À titre informatif, sachez que scikit-learn gère (de façon expérimentale) l’imputation itérative. Pour l’utiliser, il est nécessaire d’activer le mode expérimental de scikit-learn :

# Mode expérimental
from sklearn.experimental import enable_iterative_imputer
# Import du IterativeImputer
from sklearn.impute import IterativeImputer

Référez-vous à la documentation pour plus de détails.

Imputation pour les données « textures » projetées sur les 2 premiers axes principaux

L’objectif de cette section est de traiter des données dont la distribution est plus asymétrique et donc pour lesquelles l’écart entre la médiane et la moyenne est plus fort. Pour cela, nous nous servirons de la projection des données « textures » sur les deux premiers axes principaux. Les données ainsi obtenues sont bidimensionnelles et peuvent être facilement visualisées.

Pour rappel, ces données correspondent à 5500 observations décrites par 40 variables. Chaque observation appartient à une des 11 classes de textures ; chaque classe est représentée par 500 observations. Les données sont issues de https://www.elen.ucl.ac.be/neural-nets/Research/Projects/ELENA/databases/REAL/texture/. Nous appliquerons K-means à ces données, avec n_clusters = 11, et examinerons dans quelle mesure les groupes issus de la classification automatique se rapprochent des classes présentes.

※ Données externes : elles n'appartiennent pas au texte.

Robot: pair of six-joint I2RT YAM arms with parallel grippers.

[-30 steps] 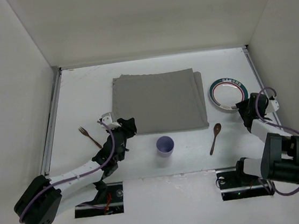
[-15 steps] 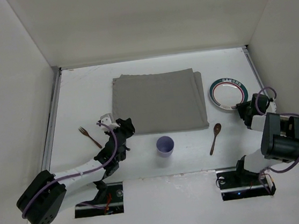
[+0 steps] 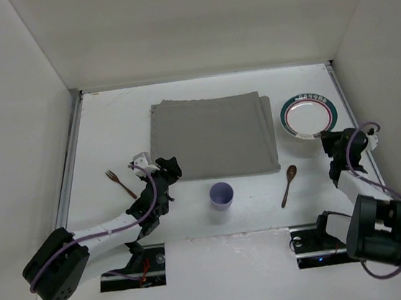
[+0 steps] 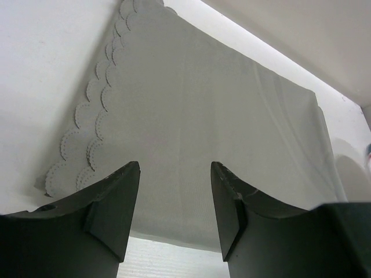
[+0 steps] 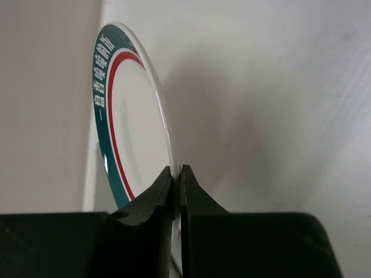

Si les données ne sont pas dans le répertoire de travail il est nécessaire de les chercher d’abord :

%%bash
wget -nc http://cedric.cnam.fr/~crucianm/src/texture.dat

Question :

Projetez ces données sur les deux premiers axes principaux, choisissez aléatoirement 25% de valeurs manquantes sur le premier axe (les projections sur les deux premiers axes sont des vecteurs à 2 dimensions) et appliquez l’imputation par la moyenne, ensuite par la médiane.

Correction :

from sklearn.decomposition import PCA
textures = np.loadtxt('texture.dat')
pca = PCA()
pca.fit(textures[:,:40])
texturesp = pca.transform(textures[:,:40])
data = texturesp[:,:2]
# suivez ensuite les mêmes instructions que pour les données générées

Question :

Comparez les résultats obtenus avec la médiane à ceux obtenus avec la moyenne.

Correction :

La distribution des projections sur chacun des deux premiers axes principaux est très asymétrique, les moyennes sont « perturbées » par les données atypiques (excentrées). Les résultats obtenus avec l’imputation par la moyenne restent toutefois meilleurs que ceux obtenus avec la médiane.

Question :

Appliquer aux données « textures » l’imputation par les centres des groupes vous semble être un choix pertinent ? L’imputation par les k plus proches voisins ?

Correction :

Vu l’absence de groupes « naturels » dans les projections sur les 2 premières composantes principales, l’imputation par les centres des groupes ne semble pas être un bon choix. L’imputation par KNN sera peut-être plus à même de capturer la structure locale des obervations.